Enfin, elle s’arme de résolution, vole d’un seul élan jusqu’à la soucoupe, crie un instant, espérant que la nourriture viendra d’elle-même à son bec : puis elle se décide et entame la pâtée. Mais, ô prodige de sensibilité ! elle ne songe pas à apaiser sa propre faim ; elle remplit son bec, retourne à la branche, et fait manger Agathe avec autant d’adresse et de propreté que si elle eût été déjà mère.

Depuis ce moment Agathe et Jonquille ne m’importunèrent plus, et la petite fut nourrie par l’aînée, qui s’en tira bien mieux que moi, car elle la rendit propre, luisante, grasse, et sachant se servir elle-même beaucoup plus vite que je n’y serais parvenue. Ainsi cette pauvrette avait fait de sa compagne une fille adoptive, elle, qui n’était encore qu’un enfant, et elle n’avait appris à se nourrir elle-même que poussée et vaincue par un sentiment de charité maternelle envers sa compagne[1].

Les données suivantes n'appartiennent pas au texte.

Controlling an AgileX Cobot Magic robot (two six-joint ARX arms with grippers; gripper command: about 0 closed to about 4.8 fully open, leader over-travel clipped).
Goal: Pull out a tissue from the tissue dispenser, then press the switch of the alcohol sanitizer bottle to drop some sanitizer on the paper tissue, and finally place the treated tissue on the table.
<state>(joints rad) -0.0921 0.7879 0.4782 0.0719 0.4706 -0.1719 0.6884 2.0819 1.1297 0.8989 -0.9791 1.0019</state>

Un mois après, Jonquille et Agathe, toujours inséparables, quoique de même sexe et de variétés différentes, vivaient en pleine liberté sur les grands arbres de mon

  1. Il paraît que cette prodigieuse histoire est la chose la plus ordinaire du monde, car, depuis que j’ai écrit ce volume, nous en avons vu d’autres exemples. Une couvée de rossignols de muraille, élevée par nous, et commençant à peine à savoir manger, nourrissait avec tendresse tous les petits oiseaux de son espèce que l’on plaçait dans la même cage.